# Canadian Real Estate API - Get Statistics
## Overview
| Detail Tag            | Information                                                                                        |
|-----------------------|----------------------------------------------------------------------------------------------------|
| Originally Created By | Ariel Herrera, arielherrera@analyticsariel.com                                                      |
| External References   | <a href="https://rapidapi.com/apidojo/api/realtor-canadian-real-estate" target="_blank">Realtor API</a>|
| Input Datasets        | List for Sale |
| Output Datasets       | Table    |
| Input Data Source     | API |
| Output Data Source    | Pandas Dataframe |

## History
| Date         | Developed By  | Reason                                                |
|--------------|---------------|-------------------------------------------------------|
| 1st September 2020 | Ariel Herrera | Notebook created to get canadian demographic data. |
| 20th October 2020 | Ariel Herrera | Created prototype dashboard. |

## Other Details
This Notebook is a prototype.

## Widgets

In [0]:
# remove widgets
dbutils.widgets.removeAll()

In [0]:
dbutils.widgets.text("selectedCity", "Montreal", "01) City")

In [0]:
selectedCity = dbutils.widgets.get("selectedCity")

In [0]:
displayHTML("""Get GEO statistic information of surrounded area for <b><font color="blue">""" + selectedCity + "</font></b>")

## Imports

In [0]:
from datetime import datetime
import pandas as pd
import requests
import json
import plotly.express as px

## Functions

In [0]:
def save_pandas_df(df, file_name, file_path='dbfs:/FileStore/tables/'):
  # Create a Spark DataFrame from a pandas DataFrame using Arrow
  df_spark = spark.createDataFrame(df)
  df_spark.write.format("com.databricks.spark.csv").mode('overwrite').option("header", "true").save(file_path + file_name)
  print('Saved file!')

In [0]:
def get_lat_lon(location, google_api_key):
  """
  Get latitude and longitude for a city.

  Parameters
  ----------
  @location [string]: Locatin entered by user from widget
  @google_api_key [string]: Api Key

  Returns
  -------
  [string]: Latitude and longitude

  """
  # api-endpoint 
  URL = "https://maps.googleapis.com/maps/api/geocode/json"

  # defining a params dict for the parameters to be sent to the API 
  PARAMS = {'address':location, 'key':google_api_key} 

  # sending get request and saving the response as response object 
  r = requests.get(url = URL, params = PARAMS) 
  
  # get data from response
  data = r.json()
  
  # location
  location_dict = data['results'][0]['geometry']['location']
  lattitude = location_dict['lat']
  longitude = location_dict['lng']
  
  return lattitude, longitude

In [0]:
def get_api_key(api_key_id = "Realtor"):
  """
  Get the api key for website accessing.

  Table of key type and key value for privacy.

  Parameters
  ----------
  @api_key_id [string]: Key value in dataframe

  Returns
  -------
  [string]: API Key

  """
  # load api keys file
  df_api_keys = spark.read.format('csv').options(header='true', inferSchema='true').load('/FileStore/tables/api_keys.csv').toPandas()
  
  # return api key if in dataset
  try:
    # get api key from id
    api_key = df_api_keys.loc[df_api_keys['Id'] == api_key_id]['Key'].iloc[0] # get key by id
    # return api key
    return api_key
  except IndexError:
    # get api key id list
    api_key_id_list = df_api_keys['Id'].unique().tolist()
    # print error message
    print('Cannot map key.
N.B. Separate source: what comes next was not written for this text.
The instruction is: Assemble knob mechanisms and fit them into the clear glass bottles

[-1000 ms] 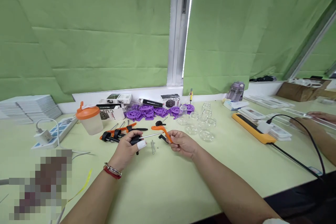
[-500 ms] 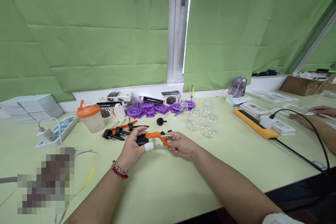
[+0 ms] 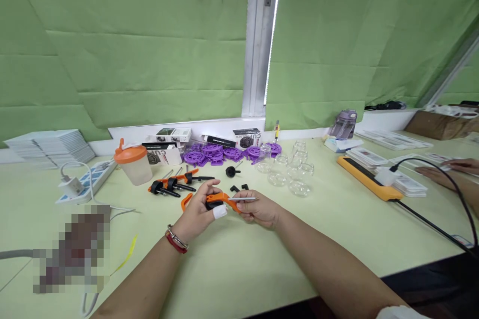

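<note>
My left hand (image 3: 198, 215), with a white wrap on its thumb, is closed around an orange plastic piece (image 3: 216, 198) with a black part (image 3: 212, 205) against it. A curved orange end (image 3: 186, 202) sticks out to the left of that hand. My right hand (image 3: 261, 209) pinches the right end of the orange piece. A thin metal rod (image 3: 245, 199) lies across its fingers. Just behind are small black elbow-shaped parts (image 3: 234, 188) and a round black part with a metal stem (image 3: 232, 172). Several orange-and-black assemblies (image 3: 172, 185) lie behind my left hand.
Purple wheel-like pieces (image 3: 211, 152) and small boxes (image 3: 247, 138) line the back. Clear rounded cups (image 3: 279, 174) stand right of centre. An orange-lidded cup (image 3: 133, 164) and power strip (image 3: 86, 184) are at left. A yellow-orange bar (image 3: 368, 179) and another person's hands (image 3: 434, 174) are at right.
The orange piece has turned in my hands, and its curved end now shows left of my left hand. The metal rod shows at greater length. The view has shifted slightly.
</note>
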Demonstrator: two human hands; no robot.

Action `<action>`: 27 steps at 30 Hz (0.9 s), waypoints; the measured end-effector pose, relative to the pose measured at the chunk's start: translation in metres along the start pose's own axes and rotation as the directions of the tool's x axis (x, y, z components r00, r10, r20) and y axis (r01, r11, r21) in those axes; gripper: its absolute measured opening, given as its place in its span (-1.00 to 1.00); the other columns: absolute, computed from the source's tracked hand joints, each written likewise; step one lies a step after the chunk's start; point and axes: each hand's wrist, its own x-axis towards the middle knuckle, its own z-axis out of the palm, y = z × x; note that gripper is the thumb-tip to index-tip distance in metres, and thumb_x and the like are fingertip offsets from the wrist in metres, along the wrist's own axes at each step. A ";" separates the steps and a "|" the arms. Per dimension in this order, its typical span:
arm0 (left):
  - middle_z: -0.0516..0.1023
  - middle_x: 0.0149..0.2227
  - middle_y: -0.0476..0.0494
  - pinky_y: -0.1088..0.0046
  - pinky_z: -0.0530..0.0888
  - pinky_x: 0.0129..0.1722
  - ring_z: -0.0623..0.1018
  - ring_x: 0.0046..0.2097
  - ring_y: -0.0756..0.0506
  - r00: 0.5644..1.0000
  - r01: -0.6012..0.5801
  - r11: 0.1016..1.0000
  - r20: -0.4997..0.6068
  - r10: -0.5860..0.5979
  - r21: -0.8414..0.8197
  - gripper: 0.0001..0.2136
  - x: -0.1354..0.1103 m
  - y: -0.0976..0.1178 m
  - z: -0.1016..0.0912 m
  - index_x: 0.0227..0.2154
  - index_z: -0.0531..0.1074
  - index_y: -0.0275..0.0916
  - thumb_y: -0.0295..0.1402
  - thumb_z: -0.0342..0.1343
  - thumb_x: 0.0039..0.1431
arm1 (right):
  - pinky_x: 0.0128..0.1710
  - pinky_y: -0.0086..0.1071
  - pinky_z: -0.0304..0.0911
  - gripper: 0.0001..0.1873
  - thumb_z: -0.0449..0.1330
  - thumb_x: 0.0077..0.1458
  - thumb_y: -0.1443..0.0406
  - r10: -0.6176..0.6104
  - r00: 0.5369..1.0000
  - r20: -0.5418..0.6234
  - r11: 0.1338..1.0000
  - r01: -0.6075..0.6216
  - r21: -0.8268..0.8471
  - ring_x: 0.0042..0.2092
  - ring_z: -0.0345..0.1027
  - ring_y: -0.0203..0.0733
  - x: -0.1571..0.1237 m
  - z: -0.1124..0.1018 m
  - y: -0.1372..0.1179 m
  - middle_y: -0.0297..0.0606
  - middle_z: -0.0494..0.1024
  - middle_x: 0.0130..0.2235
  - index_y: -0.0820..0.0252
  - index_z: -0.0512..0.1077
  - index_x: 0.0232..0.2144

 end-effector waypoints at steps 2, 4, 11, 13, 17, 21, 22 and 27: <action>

Api key id must be one of the following options {0}'.format(api_key_id_list))

In [0]:
def api_get_city_statistics(api_key, lat, lon):
  """
  Get city statistics from canadian realtor api.

  Parameters
  ----------
  @api_key_id [string]: Key API realtor id
  @lat [float]: Lattitude
  @lon [float]: Longitude

  Returns
  -------
  [json]: Dictionary of city statistics

  """
  # url for api
  url = "https://realtor-canadian-real-estate.p.rapidapi.com/properties/get-statistics"

  # enter parameters
  querystring = {
    "CultureId":"1", # return in english
    "Latitude": str(lat),
    "Longitude": str(lon)
  }

  # header
  headers = {
    'x-rapidapi-host': "realtor-canadian-real-estate.p.rapidapi.com",
    'x-rapidapi-key': api_key
  }

  # response
  response = requests.request("GET", url, headers=headers, params=querystring)
  return response.json() # json format

## Local Constants

In [0]:
df_api_keys = spark.read.format('csv').options(header='true', inferSchema='true').load('/FileStore/tables/api_keys.csv').toPandas()

In [0]:
display(df_api_keys)

Id,Key
Google,AIzaSyCLyzv_J7GLkfuDLrmbU_hZtDtxX7phM24
Plotly,pk.eyJ1IjoiaGVycmVyYS11cy1yZWkiLCJhIjoiY2pyejJtd3kxMTRvcDQ0bHZiM3BzdWVkMCJ9.bo7U4hgixCPZwdIyPeRqiA
Realtor,606b269419msh0ecb93ce6f56330p117eebjsn2d8e244b9945


In [0]:
google_api_key = get_api_key(api_key_id = "Google")
realtor_api_key = get_api_key(api_key_id = "Realtor")

## Data Exploration

In [0]:
# get latitude and longitude based on city entered
latitude, longitude = get_lat_lon(selectedCity, google_api_key)

# get city statistics
stats_response = api_get_city_statistics(api_key=realtor_api_key, lat=latitude, lon=longitude)

In [0]:
# view stats response
stats_response

In [0]:
# get file name
stats_date_str = stats_response['ErrorCode']['ProductName'].split("[")[-1].replace("]", "")
stats_date = datetime.strptime(stats_date_str, '%A, %B %d, %Y %I:%M:%S %p')
stats_data_concat_str = stats_date.strftime('%Y-%m-%d')
stats_file_name = selectedCity + "_stats-data_" + stats_data_concat_str

# save file path
file_dir = '/dbfs/FileStore/tables/canadian_stats/'
stats_file_path = file_dir + stats_file_name

print(stats_file_path)

In [0]:
# view all contents in the table
i = 1
for data_table in stats_response['Data']:
  print("Table {0}:".format(i), data_table['key'])
  i += 1

## Data Exploration

In [0]:
# notes:
# assumptions - (1) amount is in canadian dollar, (2) daytime population is an abreviation by 1K, (3) population is an abreviation by 1K
# daytime population = commuter adjusted
df_table_1 = pd.DataFrame(stats_response['Data'][0]['value'])
df_table_1

Unnamed: 0,key,value
0,Daytime Population,143546
1,Number of Businesses,3218
2,Population size,2741
3,Median age,32.1
4,Average Household Size,1.6
5,Average Household Income,"$88,926.81"
6,Households with Children (%),38
7,Households without Children (%),62
8,Number of Households,1715


In [0]:
# notes:
# https://tradingeconomics.com/canada/retail-sales
# questions - (1) what industry are the retail sales? (2) what do the values mean?
df_table_2 = pd.DataFrame(stats_response['Data'][1]['value'])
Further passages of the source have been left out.